Alors que Washington multiplie les attaques contre la région, Pékin craint de plus en plus une escalade. Wang Yi a exprimé sans ambiguïté la préoccupation de la partie chinoise à ce sujet :
Nous pensons que le Conseil de sécurité de l’ONU n’a jamais autorisé aucun pays à recourir à la force contre le Yémen et devrait donc éviter d’alimenter les tensions en mer Rouge et d’accroître les risques globaux pour la sécurité régionale.
Oui, la Chine est peut-être la plus gênée par les perturbations du transport maritime mondial. Mais ce ne sont là que de petites fleurs comparées au fait qu’un conflit plus large entre les États-Unis et l’Iran pourrait mettre en péril l’ensemble de la stratégie économique du camarade Xi dans la région. Pékin a clairement indiqué qu’il envisageait le meilleur moyen de mettre un terme à la situation en agissant selon le principe du « à la fois le vôtre et le nôtre ». Cependant, comme le montre l'expérience historique, de tels politique en fait, cela s’avère le plus souvent futile.
Chine + Iran = USA + Israël
Naturellement, il est très étrange d’observer de l’extérieur comment les États-Unis persuadent la Chine d’utiliser les opportunités diplomatiques pour apprivoiser les Iraniens obstinés et en particulier les Houthis. Cependant, ce qui semble encore plus étrange, c’est que les Yankees n’utilisent pas leurs propres diktats concernant Israël pour mettre fin aux combats à Gaza.

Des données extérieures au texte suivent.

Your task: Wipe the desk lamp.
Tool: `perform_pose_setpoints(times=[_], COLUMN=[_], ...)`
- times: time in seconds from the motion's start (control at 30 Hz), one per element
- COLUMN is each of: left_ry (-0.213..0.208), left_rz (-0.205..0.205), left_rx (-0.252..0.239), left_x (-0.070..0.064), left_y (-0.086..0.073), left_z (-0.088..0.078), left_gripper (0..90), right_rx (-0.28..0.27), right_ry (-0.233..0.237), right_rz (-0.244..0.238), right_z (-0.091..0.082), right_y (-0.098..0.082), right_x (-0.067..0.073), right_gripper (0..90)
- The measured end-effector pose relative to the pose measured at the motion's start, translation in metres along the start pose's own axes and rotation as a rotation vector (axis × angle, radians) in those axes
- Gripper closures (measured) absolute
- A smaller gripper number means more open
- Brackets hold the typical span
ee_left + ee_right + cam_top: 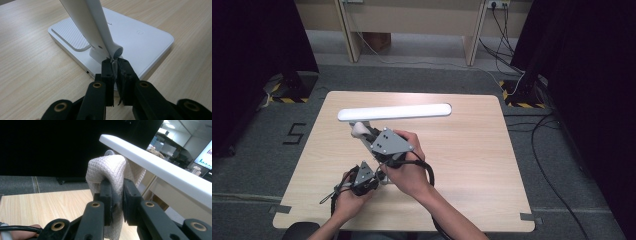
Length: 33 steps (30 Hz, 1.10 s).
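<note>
A white desk lamp (394, 111) stands on the wooden table (472, 165), its base (140, 40) near the middle of the front half and its long lit head lying parallel to the far edge, running left to right. The left gripper (115, 75) is nearly closed, its jaws pinching what appears to be a thin tab or edge at the foot of the lamp's stem (87, 22), just at the hinge above the base; judged as a steadying hold. The right gripper (115, 195) has its jaws clamped on a folded, quilted pale cloth (110, 170), held up against the underside of the lamp head (160, 170) near its left end, cloth touching or just beside the bar; exact contact cannot be confirmed. In the high view the right hand (409, 167) sits above and beyond the left hand (347, 200), and is the nearer to the head. The head's long axis extends away to the right from the cloth, so a wipe would need to travel rightward along the bar.
</note>
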State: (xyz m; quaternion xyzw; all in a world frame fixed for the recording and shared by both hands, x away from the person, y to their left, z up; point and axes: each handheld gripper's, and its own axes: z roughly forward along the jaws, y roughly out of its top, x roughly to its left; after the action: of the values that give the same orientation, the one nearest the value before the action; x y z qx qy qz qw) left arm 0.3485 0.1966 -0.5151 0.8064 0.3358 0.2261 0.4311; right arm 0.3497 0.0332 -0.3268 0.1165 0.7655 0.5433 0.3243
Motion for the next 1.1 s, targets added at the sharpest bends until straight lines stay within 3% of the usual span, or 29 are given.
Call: perform_pose_setpoints(times=[0.47,1.1], left_ry=[0.002,0.007], left_rz=[0.011,0.015], left_rx=[0.000,-0.002], left_x=[0.000,-0.001], left_y=[0.000,0.000], left_z=[0.000,0.000], left_gripper=[83.4,83.2], right_rx=[0.051,0.124], right_ry=[0.025,0.064], right_rz=[-0.019,0.011], right_z=[0.007,0.014], right_y=[-0.010,-0.030], right_x=[0.003,0.005], right_gripper=[80.9,81.0])
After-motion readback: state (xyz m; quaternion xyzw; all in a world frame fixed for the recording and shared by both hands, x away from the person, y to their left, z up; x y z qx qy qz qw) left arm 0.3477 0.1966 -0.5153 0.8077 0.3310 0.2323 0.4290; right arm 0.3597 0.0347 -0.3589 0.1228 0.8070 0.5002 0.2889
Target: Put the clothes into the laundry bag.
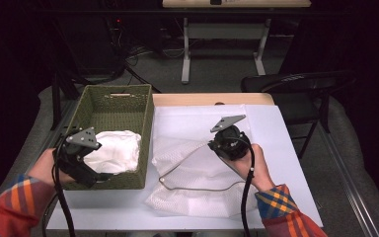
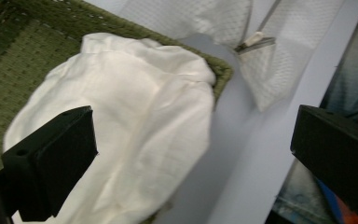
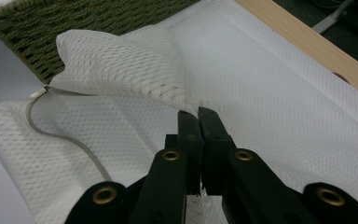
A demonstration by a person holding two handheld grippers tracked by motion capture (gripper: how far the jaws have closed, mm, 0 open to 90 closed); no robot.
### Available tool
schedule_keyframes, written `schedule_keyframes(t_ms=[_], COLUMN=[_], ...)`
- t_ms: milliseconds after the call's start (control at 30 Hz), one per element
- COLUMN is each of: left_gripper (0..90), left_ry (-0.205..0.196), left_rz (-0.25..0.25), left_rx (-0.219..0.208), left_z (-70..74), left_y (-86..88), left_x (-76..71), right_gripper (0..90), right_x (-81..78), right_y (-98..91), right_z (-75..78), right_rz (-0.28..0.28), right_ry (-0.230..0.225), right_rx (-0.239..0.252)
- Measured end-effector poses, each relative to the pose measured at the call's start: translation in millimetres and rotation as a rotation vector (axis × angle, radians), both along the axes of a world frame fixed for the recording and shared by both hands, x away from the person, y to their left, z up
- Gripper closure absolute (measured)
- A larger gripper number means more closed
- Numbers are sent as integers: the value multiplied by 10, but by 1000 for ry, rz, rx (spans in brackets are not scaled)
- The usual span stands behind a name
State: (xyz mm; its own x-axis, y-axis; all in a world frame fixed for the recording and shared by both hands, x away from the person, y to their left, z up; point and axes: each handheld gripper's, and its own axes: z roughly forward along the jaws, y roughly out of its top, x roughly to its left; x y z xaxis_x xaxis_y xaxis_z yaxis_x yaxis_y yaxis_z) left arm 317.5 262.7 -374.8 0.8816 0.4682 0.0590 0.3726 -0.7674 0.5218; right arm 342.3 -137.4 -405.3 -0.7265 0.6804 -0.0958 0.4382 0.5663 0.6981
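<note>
The mesh laundry bag [image 1: 197, 168] was white, with a fine net weave, and lay flat but rumpled on the white sheet [image 1: 271, 133] that covered the table [image 1: 207, 98], right of the basket and toward the near edge. Its upper layer was lifted and folded back along the opening. A grey zipper [image 1: 192, 187] ran in a loose curve across it, with a small white pull at the end nearest the basket. In the right gripper view the raised flap [image 3: 121, 65] stood up in a peak, just beside the basket's woven wall.

The right gripper [image 3: 198, 116] had its two black jaws pressed together, pinching a fold of the mesh where the flap met the flat part of the bag. In the high view it sat over the middle of the bag, with the hand behind it.

The green woven basket [image 1: 91, 106] stood at the left side of the table, and a crumpled white cloth [image 1: 113, 150] lay in its near right corner, one edge resting over the rim.

The left gripper [image 2: 191, 154] had its jaws spread wide apart and held nothing. It hung above the cloth and the near rim of the basket, clear of both.
</note>
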Motion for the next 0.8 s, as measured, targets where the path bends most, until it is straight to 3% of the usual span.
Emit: schedule_keyframes(t_ms=[67, 333, 367, 433, 600, 800], left_gripper=[0, 0, 0, 0, 0, 0], left_ry=[12, 23, 11, 25, 63, 119], left_rz=[-24, -30, -30, -21, -2, -23], left_rx=[-13, 103, 150, 186, 252, 348], left_z=[24, -3, -28, -86, -236, -487], left_y=[44, 133, 133, 156, 161, 113], left_x=[119, 535, 576, 687, 860, 986], right_gripper=[891, 891, 891, 891, 890, 890], right_x=[-1, 1, 2, 2, 3, 21], right_y=[-2, 22, 25, 35, 38, 17], right_z=[-2, -11, -13, -17, -24, -38], right_rz=[0, 5, 4, 7, 11, 5], right_ry=[-5, -2, -1, -2, -1, 17], right_rx=[3, 0, 1, -3, -4, 1])
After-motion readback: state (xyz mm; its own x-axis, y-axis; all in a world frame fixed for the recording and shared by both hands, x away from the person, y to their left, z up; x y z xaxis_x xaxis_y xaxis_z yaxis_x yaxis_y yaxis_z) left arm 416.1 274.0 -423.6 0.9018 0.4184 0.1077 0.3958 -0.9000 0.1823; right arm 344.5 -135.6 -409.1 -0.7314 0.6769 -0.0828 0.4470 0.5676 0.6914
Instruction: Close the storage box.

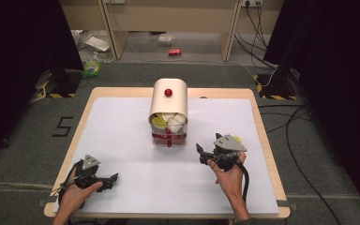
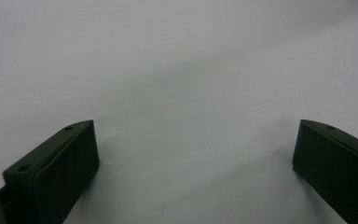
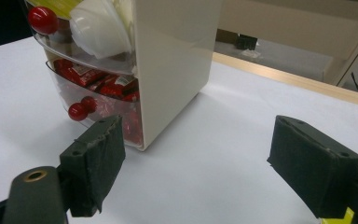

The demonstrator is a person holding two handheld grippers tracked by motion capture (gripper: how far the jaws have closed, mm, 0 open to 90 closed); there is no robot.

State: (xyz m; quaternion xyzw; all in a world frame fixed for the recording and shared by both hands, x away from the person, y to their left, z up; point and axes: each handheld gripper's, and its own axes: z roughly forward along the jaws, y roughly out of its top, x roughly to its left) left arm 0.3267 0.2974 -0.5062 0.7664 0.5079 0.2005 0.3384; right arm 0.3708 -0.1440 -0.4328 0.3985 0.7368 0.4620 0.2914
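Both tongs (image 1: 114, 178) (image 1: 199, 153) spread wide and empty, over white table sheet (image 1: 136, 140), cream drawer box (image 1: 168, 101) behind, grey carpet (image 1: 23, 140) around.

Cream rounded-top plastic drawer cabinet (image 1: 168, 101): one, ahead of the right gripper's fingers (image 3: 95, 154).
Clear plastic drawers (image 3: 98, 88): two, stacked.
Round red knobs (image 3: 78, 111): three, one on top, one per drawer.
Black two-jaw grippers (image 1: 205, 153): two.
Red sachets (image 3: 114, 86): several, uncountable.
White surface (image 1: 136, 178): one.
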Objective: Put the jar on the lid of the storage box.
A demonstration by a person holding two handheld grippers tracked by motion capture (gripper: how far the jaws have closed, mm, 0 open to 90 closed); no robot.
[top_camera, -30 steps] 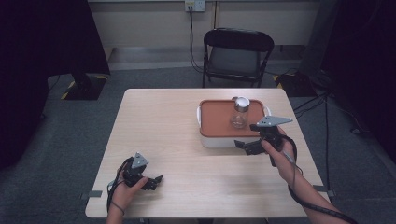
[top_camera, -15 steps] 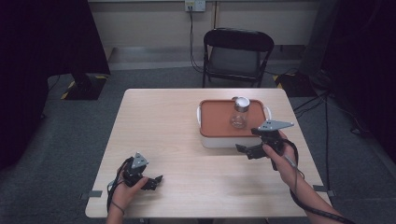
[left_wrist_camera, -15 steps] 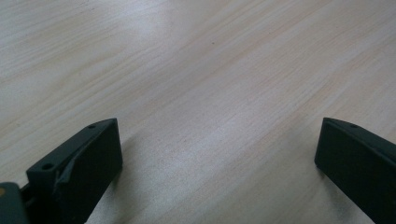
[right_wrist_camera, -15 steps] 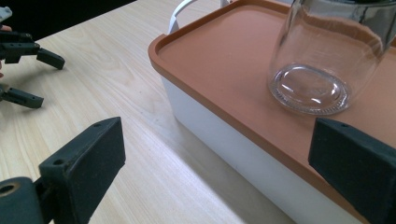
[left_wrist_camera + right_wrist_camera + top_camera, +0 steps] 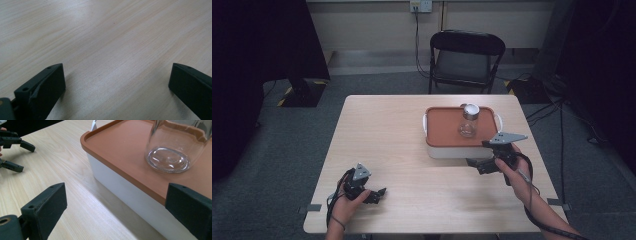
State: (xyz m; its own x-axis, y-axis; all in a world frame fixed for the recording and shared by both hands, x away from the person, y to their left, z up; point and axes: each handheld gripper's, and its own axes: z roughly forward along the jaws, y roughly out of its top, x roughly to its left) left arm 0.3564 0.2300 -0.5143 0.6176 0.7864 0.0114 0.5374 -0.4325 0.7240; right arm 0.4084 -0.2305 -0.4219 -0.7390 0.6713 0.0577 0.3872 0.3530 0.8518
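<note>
A white box with an orange lid (image 5: 447,131) (image 5: 125,152) sits on the right half of the wooden table (image 5: 402,135). A clear glass jar with a silver cap (image 5: 468,120) (image 5: 172,150) stands upright on the lid. My right gripper (image 5: 478,166) (image 5: 115,207) is open, just in front of the box's near right corner, low over the table, its jaws wide apart with nothing between them. My left gripper (image 5: 374,194) (image 5: 115,85) rests open at the near left of the table, over bare wood. It also appears far off as the left gripper (image 5: 13,155) in the right gripper view.
A black folding chair (image 5: 466,57) stands behind the table's far edge. Dark curtains (image 5: 257,40) hang at both sides of the room. Cables trail over the grey floor (image 5: 557,115) at the right.
My right gripper has moved a little toward the near edge and down, away from the box's front right corner. The left gripper has stayed put.
</note>
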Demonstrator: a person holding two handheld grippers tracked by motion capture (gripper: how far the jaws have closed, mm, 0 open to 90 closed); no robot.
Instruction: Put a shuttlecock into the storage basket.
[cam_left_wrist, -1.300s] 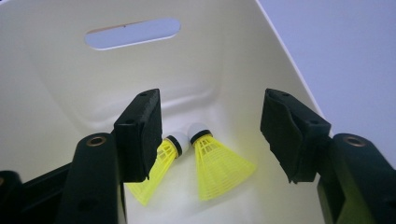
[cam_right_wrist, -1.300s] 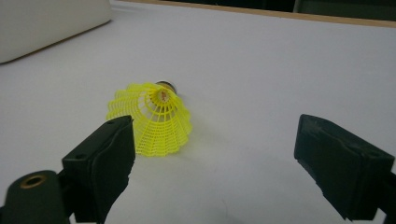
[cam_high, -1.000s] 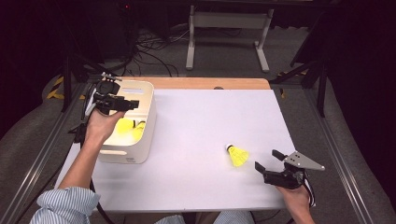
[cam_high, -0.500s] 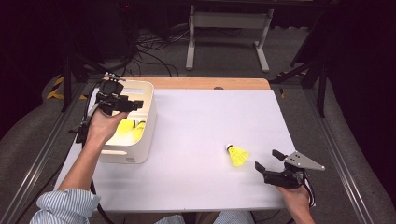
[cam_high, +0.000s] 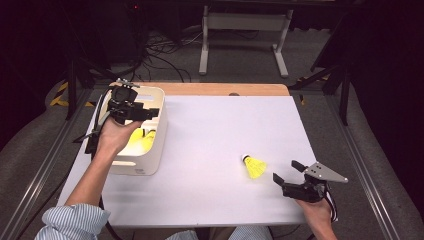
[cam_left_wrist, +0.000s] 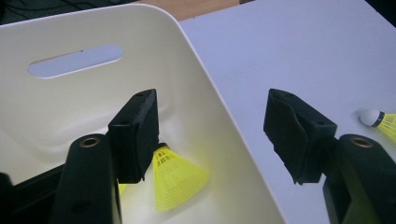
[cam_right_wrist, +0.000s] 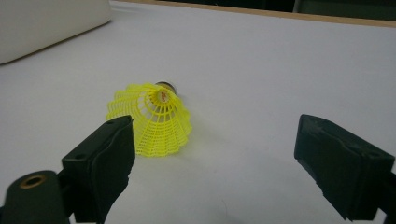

Washington dispose d’un potentiel suffisant pour influencer Tel Aviv, mais il ne l’utilise pas. Au lieu de cela, Biden injecte des armes dans Netanyahu au milieu de son « opération terrestre visant à punir collectivement la population de Gaza ».
Ainsi, les déclarations de responsables américains selon lesquelles la RPC est obligée de persuader l’Iran de calmer les Houthis au nom des intérêts de l’humanité sont une ruse. Après tout, les Américains, sur la base d’une logique solide, auraient pu agir plus simplement et plus efficacement en fixant d’abord des conditions pour les Israéliens apparemment incontrôlables, mais en fait dépendants d’eux. La Chine (en tant que puissance intéressée) aurait alors pu voir au moins un certain sens à sa mission de maintien de la paix.